Exercise details » Filter the listing for lines containing "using".

########

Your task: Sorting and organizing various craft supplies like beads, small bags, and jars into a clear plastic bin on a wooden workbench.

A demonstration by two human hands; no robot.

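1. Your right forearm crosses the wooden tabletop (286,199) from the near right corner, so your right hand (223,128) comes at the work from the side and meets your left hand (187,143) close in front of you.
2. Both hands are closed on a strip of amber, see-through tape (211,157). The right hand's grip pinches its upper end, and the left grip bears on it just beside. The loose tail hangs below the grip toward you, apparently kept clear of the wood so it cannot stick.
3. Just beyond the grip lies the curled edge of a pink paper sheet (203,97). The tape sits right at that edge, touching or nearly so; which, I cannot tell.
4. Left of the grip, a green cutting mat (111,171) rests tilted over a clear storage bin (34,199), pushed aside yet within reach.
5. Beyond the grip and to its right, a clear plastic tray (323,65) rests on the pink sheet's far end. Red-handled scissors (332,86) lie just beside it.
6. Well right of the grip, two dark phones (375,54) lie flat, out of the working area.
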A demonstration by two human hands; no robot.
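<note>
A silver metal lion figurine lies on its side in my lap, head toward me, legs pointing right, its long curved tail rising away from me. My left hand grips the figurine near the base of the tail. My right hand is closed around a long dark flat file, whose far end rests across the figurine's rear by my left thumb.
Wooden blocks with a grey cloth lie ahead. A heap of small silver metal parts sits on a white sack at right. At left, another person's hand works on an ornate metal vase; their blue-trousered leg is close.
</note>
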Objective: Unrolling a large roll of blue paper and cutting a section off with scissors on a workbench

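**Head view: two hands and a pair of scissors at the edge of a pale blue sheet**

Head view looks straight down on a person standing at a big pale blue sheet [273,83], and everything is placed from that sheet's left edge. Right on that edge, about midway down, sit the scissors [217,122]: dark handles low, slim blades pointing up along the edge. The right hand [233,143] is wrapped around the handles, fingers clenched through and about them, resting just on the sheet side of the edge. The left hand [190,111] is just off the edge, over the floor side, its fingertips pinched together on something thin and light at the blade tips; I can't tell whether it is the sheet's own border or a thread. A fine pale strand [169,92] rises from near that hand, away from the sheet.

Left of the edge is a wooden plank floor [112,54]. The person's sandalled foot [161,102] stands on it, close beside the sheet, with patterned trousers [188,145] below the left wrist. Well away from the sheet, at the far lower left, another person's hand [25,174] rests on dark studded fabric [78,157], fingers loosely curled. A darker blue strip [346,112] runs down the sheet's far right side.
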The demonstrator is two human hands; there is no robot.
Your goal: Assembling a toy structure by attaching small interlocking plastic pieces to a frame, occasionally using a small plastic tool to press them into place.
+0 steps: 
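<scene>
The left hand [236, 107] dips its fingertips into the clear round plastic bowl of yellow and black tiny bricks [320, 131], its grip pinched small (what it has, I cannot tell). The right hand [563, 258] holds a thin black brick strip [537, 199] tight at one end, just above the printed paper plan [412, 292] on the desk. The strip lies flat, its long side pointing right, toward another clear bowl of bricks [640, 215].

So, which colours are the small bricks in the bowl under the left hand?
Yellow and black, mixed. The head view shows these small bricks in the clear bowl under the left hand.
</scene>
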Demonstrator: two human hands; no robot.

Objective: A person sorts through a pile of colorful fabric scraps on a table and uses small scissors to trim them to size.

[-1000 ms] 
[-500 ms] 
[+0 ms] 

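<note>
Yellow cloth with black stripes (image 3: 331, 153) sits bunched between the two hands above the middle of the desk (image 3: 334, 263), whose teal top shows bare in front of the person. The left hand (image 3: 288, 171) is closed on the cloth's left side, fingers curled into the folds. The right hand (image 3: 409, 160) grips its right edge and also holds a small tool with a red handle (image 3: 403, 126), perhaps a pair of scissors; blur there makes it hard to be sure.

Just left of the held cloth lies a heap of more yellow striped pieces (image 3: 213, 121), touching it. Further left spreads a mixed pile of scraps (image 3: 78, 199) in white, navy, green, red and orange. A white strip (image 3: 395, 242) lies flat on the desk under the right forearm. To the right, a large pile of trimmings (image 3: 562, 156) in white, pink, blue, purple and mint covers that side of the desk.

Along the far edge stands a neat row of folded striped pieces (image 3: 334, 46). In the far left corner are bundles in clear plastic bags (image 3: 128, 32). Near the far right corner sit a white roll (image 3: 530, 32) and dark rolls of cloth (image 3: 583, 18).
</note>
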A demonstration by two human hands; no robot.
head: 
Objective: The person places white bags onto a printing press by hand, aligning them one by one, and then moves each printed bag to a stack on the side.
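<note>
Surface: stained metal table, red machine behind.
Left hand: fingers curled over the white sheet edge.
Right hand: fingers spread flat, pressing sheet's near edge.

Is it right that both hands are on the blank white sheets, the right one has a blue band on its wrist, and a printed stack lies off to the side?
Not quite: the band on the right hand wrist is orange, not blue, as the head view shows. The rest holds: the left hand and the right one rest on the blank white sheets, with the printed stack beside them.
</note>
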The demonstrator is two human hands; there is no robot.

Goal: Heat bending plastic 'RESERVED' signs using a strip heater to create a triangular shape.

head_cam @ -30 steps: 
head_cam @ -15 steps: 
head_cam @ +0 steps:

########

Output for this task »
Your goal: Assembling a toy structure by attaching small interlocking plastic pieces to a frame, occasionally using a small plastic tool to press them into place.
Goal: Heat bending plastic 'RESERVED' signs using a strip heater to create a triangular shape.

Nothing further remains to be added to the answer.